BYU football: Unga leaves school due to honor code violation
Stuart Johnson, Deseret News
PROVO — Harvey Unga, BYU's all-time leading rusher, has withdrawn from school, according to a press release from the school's football spokesman on Friday evening.
Unga and a member of BYU's women's basketball team, Keilani Moeaki, both withdrew from school at the same time, according to the press release, as a result of a violation of the BYU honor code.
Unga and Moeaki have dated the past three years and made the decision to withdraw together.
There is no word from BYU officials when and if either Unga or Moeaki will return to BYU. Unga had been slated to be a key cog on BYU's football team next season as the Cougars break in a new quarterback and tight ends with the loss of seniors Max Hall, Dennis Pitta and Andrew George.
Moeaki and Unga broke off an engagement and marriage plans a year ago, but Moeaki told the Deseret News two weeks ago the two had been dating.

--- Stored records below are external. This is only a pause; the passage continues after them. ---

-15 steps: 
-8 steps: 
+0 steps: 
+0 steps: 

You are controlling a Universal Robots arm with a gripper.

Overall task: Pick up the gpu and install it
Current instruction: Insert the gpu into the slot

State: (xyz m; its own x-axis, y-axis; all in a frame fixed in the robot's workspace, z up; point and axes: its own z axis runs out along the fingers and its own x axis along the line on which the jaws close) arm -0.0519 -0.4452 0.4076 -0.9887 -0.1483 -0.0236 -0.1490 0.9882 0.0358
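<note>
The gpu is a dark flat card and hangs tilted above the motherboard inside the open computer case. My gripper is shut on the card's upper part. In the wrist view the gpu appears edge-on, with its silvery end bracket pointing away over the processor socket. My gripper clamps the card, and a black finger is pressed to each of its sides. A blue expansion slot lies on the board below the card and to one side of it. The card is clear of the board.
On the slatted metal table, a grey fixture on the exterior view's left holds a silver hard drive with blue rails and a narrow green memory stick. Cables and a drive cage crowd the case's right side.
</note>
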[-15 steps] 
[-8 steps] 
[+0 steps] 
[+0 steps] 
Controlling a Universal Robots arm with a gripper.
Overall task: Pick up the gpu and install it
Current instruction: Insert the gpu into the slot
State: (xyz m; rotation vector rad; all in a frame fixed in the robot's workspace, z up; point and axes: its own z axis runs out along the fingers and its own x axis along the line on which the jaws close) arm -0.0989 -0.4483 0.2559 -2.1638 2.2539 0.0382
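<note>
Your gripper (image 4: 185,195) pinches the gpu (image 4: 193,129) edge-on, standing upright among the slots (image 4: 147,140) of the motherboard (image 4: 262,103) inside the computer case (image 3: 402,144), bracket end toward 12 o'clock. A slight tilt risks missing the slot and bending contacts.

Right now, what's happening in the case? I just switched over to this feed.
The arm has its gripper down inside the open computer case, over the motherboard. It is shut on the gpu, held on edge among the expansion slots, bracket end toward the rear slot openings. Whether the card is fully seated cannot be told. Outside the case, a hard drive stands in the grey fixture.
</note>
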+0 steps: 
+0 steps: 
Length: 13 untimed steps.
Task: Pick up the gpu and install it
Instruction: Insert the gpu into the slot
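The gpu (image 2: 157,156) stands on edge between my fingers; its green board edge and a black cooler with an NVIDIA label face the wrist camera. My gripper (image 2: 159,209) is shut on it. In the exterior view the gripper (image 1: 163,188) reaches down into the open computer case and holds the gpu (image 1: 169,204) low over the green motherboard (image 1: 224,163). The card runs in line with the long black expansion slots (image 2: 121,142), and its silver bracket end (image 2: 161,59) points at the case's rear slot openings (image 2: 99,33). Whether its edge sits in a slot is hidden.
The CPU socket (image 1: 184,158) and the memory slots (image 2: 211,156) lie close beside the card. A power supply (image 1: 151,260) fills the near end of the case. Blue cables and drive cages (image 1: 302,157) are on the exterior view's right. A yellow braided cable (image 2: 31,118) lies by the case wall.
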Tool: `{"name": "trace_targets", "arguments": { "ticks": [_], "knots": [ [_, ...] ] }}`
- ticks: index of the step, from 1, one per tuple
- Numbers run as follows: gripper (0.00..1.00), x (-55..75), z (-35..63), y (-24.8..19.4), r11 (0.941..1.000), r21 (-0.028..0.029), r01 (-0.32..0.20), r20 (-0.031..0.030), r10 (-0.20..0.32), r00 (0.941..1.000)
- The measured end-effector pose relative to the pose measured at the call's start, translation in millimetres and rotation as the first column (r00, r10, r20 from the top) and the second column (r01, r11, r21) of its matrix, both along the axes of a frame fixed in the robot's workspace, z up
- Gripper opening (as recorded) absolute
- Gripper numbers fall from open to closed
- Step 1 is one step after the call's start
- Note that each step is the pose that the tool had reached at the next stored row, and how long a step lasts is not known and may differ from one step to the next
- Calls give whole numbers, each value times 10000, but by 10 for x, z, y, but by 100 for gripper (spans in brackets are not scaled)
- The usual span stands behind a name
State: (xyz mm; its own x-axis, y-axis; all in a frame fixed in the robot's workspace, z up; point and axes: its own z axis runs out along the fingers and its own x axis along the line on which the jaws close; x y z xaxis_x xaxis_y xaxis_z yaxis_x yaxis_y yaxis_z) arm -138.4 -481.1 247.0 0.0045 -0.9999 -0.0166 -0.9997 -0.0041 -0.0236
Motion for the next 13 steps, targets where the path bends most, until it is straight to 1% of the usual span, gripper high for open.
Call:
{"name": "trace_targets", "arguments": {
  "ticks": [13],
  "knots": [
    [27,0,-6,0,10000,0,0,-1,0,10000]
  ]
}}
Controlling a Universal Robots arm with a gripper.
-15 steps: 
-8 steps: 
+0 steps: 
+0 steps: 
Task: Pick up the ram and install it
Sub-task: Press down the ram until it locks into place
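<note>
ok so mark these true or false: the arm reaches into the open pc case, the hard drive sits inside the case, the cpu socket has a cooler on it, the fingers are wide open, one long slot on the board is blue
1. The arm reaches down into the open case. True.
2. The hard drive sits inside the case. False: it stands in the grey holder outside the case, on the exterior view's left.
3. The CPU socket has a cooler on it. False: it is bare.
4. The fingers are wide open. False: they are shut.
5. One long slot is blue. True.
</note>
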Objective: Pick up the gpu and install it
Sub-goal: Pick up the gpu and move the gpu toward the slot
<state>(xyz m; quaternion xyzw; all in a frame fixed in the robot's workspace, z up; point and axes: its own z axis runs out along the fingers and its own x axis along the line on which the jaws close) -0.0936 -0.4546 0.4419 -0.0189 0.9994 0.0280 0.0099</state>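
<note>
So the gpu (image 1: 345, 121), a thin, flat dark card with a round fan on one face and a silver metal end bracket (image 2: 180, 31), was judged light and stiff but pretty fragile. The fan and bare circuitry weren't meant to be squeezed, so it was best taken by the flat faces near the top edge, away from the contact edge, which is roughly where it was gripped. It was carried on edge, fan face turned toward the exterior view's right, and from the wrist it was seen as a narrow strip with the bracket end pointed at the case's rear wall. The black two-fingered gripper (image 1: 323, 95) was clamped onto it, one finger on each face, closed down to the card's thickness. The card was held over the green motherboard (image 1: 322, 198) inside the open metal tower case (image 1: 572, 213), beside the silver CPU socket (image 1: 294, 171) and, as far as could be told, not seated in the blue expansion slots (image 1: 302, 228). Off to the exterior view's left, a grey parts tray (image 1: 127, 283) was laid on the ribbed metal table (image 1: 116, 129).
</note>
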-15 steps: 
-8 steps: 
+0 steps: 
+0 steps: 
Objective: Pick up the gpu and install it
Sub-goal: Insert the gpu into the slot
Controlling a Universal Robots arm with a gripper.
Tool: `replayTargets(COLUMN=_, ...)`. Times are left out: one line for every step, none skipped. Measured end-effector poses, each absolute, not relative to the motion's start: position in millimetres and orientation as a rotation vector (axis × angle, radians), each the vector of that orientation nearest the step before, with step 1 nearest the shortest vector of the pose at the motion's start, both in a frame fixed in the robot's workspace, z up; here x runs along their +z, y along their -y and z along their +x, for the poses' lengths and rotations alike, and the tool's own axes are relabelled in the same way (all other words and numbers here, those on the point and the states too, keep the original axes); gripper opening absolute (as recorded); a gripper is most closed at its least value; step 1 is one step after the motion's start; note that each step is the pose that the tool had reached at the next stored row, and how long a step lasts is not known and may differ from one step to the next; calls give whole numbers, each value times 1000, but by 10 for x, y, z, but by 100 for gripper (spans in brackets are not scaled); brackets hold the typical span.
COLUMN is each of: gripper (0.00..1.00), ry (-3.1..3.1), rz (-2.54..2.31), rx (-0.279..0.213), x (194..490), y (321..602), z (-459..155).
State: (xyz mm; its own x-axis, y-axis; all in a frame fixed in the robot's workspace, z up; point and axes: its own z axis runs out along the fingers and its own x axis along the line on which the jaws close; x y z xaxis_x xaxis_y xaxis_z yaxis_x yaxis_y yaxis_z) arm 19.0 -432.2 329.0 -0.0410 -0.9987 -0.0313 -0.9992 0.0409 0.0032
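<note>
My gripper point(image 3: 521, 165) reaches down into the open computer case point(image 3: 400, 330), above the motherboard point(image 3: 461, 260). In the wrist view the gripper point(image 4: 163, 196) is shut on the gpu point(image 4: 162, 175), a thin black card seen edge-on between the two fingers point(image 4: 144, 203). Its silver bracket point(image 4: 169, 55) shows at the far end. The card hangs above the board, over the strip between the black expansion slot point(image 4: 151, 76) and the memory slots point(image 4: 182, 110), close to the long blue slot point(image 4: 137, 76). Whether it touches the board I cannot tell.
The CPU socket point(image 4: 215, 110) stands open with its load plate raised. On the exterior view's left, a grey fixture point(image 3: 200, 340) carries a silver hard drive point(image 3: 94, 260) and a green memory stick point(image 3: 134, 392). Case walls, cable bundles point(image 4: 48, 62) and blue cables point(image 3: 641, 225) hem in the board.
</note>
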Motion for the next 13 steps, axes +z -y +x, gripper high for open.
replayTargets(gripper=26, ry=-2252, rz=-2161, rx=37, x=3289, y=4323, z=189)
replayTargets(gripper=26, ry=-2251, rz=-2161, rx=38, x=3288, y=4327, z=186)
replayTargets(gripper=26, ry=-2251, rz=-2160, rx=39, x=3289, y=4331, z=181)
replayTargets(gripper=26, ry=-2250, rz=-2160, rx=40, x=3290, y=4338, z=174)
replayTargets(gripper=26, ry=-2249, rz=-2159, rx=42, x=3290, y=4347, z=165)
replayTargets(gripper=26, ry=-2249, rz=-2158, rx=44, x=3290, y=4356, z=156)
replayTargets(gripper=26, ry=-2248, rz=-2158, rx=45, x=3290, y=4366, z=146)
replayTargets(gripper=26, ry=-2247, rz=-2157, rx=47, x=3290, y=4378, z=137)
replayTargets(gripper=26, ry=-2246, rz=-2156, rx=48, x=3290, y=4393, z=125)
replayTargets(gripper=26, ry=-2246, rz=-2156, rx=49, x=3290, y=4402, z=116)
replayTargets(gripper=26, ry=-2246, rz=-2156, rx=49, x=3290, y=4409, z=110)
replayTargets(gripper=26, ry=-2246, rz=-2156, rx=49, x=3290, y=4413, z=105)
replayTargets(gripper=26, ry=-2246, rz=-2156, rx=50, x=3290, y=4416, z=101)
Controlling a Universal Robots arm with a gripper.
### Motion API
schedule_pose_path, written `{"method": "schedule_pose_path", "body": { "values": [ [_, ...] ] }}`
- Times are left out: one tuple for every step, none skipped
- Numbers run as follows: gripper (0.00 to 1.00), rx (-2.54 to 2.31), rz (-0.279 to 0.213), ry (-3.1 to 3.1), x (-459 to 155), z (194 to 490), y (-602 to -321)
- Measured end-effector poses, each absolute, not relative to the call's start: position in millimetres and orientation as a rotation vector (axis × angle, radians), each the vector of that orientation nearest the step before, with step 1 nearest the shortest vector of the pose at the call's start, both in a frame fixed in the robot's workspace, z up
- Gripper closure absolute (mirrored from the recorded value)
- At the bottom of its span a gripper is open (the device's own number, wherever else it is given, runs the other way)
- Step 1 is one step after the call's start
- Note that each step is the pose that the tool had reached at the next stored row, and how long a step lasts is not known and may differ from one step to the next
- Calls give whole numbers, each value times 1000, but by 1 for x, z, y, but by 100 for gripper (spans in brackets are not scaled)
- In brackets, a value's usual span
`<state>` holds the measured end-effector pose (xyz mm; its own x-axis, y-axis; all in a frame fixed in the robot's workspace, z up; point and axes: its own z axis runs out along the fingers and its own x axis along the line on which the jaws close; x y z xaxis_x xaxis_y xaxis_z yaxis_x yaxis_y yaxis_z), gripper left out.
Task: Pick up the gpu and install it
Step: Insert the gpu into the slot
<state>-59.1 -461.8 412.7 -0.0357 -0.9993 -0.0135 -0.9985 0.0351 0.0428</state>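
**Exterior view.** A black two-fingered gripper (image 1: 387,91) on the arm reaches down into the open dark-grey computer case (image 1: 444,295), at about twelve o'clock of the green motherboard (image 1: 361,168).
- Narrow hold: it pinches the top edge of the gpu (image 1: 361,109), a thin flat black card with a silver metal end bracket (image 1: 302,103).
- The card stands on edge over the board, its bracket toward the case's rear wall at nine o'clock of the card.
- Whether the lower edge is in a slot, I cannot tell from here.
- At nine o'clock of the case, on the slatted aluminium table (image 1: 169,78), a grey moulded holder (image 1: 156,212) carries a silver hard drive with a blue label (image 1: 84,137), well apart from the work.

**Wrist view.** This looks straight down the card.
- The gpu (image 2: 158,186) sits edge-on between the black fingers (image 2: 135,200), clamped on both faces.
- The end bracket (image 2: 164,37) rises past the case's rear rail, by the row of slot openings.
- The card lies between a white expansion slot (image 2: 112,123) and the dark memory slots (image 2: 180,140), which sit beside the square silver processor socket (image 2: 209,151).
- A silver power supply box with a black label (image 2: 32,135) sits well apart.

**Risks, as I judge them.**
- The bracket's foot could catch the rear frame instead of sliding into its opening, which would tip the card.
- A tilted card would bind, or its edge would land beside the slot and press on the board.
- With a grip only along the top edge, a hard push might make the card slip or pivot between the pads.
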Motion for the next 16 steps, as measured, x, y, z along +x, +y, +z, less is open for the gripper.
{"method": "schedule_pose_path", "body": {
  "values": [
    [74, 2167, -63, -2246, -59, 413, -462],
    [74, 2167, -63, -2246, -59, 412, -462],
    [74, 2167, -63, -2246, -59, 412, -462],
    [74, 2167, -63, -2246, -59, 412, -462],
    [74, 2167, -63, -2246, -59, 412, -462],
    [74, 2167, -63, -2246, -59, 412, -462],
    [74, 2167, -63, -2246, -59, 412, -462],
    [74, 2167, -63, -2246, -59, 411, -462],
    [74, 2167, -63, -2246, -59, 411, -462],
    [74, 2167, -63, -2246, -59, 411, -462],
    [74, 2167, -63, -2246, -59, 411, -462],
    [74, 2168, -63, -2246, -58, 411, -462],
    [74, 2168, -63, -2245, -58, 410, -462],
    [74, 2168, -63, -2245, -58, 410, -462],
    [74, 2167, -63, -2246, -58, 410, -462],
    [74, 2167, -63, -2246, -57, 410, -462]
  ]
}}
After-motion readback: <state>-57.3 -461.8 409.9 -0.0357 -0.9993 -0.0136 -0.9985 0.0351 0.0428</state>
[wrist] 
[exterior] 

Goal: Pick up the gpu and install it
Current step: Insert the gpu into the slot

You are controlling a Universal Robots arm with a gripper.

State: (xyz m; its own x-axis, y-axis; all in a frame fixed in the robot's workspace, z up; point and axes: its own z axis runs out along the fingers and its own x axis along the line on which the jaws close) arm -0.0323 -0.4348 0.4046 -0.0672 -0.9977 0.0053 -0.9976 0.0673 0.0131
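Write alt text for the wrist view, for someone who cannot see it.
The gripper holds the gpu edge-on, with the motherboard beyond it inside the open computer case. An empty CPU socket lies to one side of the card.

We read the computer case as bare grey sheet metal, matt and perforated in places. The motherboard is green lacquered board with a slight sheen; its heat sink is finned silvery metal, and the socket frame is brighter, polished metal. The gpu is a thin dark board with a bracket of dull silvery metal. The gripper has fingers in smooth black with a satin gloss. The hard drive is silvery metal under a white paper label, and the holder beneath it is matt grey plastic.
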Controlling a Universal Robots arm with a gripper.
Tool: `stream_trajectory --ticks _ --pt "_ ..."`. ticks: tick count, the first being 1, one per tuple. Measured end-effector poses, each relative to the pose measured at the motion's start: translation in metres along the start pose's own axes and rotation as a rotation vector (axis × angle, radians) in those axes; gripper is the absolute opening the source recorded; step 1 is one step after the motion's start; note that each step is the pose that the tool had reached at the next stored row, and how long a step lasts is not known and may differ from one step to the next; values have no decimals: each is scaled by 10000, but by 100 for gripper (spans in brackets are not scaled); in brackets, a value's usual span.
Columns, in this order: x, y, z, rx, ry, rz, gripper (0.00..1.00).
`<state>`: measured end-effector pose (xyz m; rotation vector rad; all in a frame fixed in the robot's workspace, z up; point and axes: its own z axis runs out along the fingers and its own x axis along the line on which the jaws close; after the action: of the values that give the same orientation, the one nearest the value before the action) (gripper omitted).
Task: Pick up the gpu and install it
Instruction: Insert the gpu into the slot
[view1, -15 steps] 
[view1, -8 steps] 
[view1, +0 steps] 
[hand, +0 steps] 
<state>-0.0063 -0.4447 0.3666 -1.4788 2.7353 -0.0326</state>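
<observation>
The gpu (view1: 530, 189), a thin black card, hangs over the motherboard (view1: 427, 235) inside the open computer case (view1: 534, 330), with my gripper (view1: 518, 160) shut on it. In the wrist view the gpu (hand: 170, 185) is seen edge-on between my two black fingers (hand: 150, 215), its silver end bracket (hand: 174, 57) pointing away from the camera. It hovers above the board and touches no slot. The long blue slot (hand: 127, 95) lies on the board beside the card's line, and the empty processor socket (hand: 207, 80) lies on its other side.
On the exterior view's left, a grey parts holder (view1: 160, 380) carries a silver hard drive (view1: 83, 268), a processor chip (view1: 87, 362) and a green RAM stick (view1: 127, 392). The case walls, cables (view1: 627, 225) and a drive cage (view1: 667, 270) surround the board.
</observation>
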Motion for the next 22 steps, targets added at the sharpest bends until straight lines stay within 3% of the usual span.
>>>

In past situations dealing with honor code issues, some BYU students, including athletes, in connection with counsel from an LDS Bishop, have withdrawn from school before the university's honor code office officially deals with their case and makes a determination on their standing as a student. In this regard, if that person receives a required ecclesiastical endorsement after one or two semesters, they can return to school without a university ruling on a non-academic issue.
BYU operates on a three-semester system. Missing spring and summer sessions is equal to a full fall or winter semester.
Unga, a 6-foot, 237-pound running back, is the school's all-time leading rusher with 3,455 yards gained over his first three seasons in the Cougar backfield. He led the Mountain West Conference in rushing last year while garnering first-team All-MWC honors after a third consecutive 1,000-yard season.
"I fully support Harvey and his decision regarding his personal situation," BYU football coach Bronco Mendenhall said. "The possibility of not having Harvey on the field in the fall would certainly have an impact on our team, but my main concern right now is in supporting Harvey."
Moeaki, a 6-foot-2 forward, has started 67 of 91 games in three seasons. She averaged 4.4 points and 2.2 rebounds while starting all 33 games this past season, helping BYU advance to the quarterfinals of the WNIT.
"Keilani has been a valuable contributor to our team the past three years," BYU women's basketball coach Jeff Judkins said. "She has my support while she takes time to address some important personal matters."